Peter paused, looking over her shoulder at where Neal was talking on the phone, grinning wide, laughing occasionally.

"If nobody knows where they were sold, or who they were sold to," he said, "then who is Neal calling?"

"He's looking into who owns the paintings?" Jones asked, not turning around.

"You think he's in on this somehow?" Diana added.

"Could just be he has connections, but I think there's something deeper here," Peter said. Neal hung up and almost ran across the room and up the stairs, arriving in the doorway with a legal pad covered in handwriting.

"I got fifteen Nulliers accounted for," he said, beaming. "I told the owners to watch their security. The McNay's taking theirs down and storing them in their secure archives. There's an auction house in Jersey that says they've already had calls about the one they have. It's skyrocketing in value, they'll keep it safe."

"Neal," Peter said, calmly, "how many paintings did Nullier do?"

"Including the three this year? Twenty-five," Neal said.

"How do you know?" Peter asked.

"It's just a thing you know," Neal replied easily. "So that's fifteen accounted for, two in storage at the McNay, the one at the Met, the one at the auction house, the three stolen from Trumbull, leaves three in the wind. Want me to chase them?"

"I'm shocked you haven't already caught them," Peter drawled. Neal frowned.

"What'd I do?" he asked.

"Nothing," Peter said, shaking his head. "Okay. Let's work on the assumption that someone's trying to draw Nullier out. You're them. What's your next move?"

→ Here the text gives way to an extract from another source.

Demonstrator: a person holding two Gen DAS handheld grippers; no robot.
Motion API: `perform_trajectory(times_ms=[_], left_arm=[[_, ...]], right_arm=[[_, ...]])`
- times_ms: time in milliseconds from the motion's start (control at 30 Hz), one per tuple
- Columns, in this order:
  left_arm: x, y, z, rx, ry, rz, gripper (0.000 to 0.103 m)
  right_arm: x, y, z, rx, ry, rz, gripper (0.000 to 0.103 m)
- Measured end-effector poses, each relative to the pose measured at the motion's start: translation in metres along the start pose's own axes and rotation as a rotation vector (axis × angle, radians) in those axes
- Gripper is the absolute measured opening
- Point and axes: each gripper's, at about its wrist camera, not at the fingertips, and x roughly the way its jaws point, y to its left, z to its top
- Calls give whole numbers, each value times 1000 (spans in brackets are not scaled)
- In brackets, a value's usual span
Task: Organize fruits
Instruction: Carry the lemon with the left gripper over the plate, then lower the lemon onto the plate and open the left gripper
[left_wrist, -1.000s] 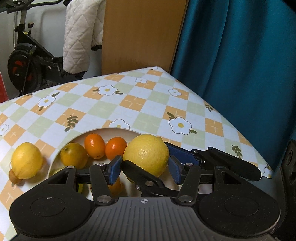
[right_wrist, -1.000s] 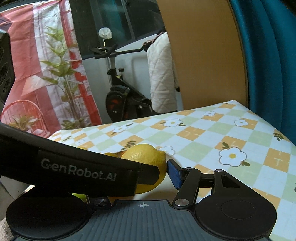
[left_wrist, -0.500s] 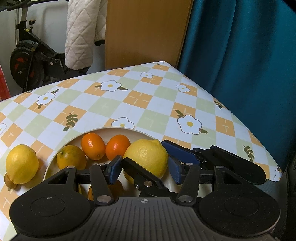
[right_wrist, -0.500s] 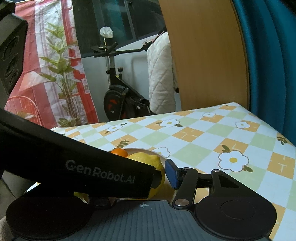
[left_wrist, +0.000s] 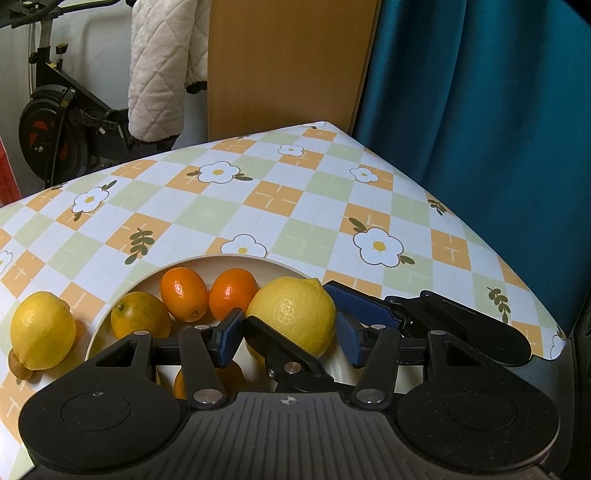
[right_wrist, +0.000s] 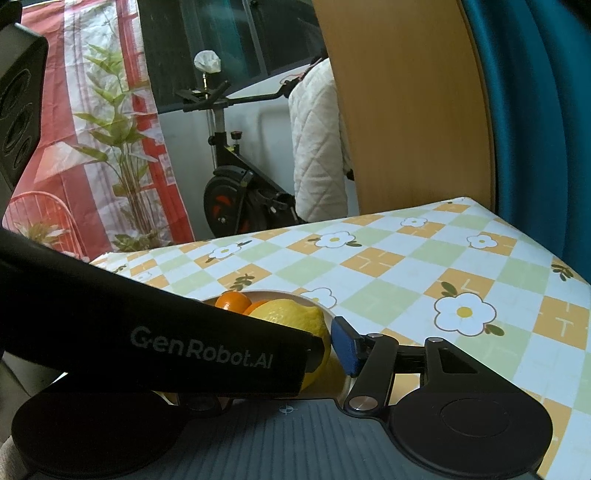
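Note:
A large yellow lemon (left_wrist: 291, 310) hangs over the right part of a cream bowl (left_wrist: 229, 256). My right gripper (left_wrist: 291, 304) reaches in from the right and is shut on the lemon, though its jaws are opening slightly. One blue pad (right_wrist: 343, 347) sits against the lemon's right side. My left gripper (left_wrist: 290, 328) is open, and its pads (left_wrist: 229, 338) straddle the lemon and the right gripper's fingers without touching the fruit. In the right wrist view the left gripper's black body (right_wrist: 203, 354) hides the right gripper's other finger. I cannot tell whether the lemon rests on the bowl.
Two small oranges (left_wrist: 183, 293) and a yellow-orange citrus (left_wrist: 140, 317) lie in the bowl. A second lemon (left_wrist: 40, 330) and a small brown fruit (left_wrist: 16, 363) lie on the checked tablecloth (left_wrist: 295, 206) to its left. A teal curtain (left_wrist: 480, 129) hangs beyond the table's right edge.
Both views have shifted a little. The bowl's rim and the oranges have come into the right wrist view behind the lemon. The lemon stays between the right gripper's fingers.

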Motion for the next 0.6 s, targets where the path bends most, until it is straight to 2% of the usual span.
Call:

"The Met," Neal said promptly. "Their gallery security's terrible -- not that I've been looking into it," he added hastily. "If I were trying to piss off an artist I'd steal the one that's the most well-known. Gotta be the one at the Met."

"Stakeout?" Diana asked.

"Not the van," Neal moaned.

"Stakeout," Peter said.

"Please, please don't make me," Neal said.

"He whines," Jones put in.

"See? Jones says I whine. You haven't even heard whining," Neal added.

"It's like being a kindergarten teacher," Peter sighed. "Fine. Diana, Jones, stake out the Met. Find out who owns that damn painting. Neal, go home and think about what a good person I am for not making you sit in the van tonight."

"Already done," Neal said with a grin.

Peter watched him go, speculatively.

"Jones?" he said.

"Tail Caffrey?"

"You read my mind."

***

Neal didn't go anywhere that night -- Jones kept a close watch, and the tracking data proved it. In the morning, the painting at the Met was still right where it was supposed to be.

Unfortunately, Neal wasn't, exactly.

Peter got the call at six a.m., fumbling for the phone by his bedside. "What?" he asked, when he finally managed to pick up.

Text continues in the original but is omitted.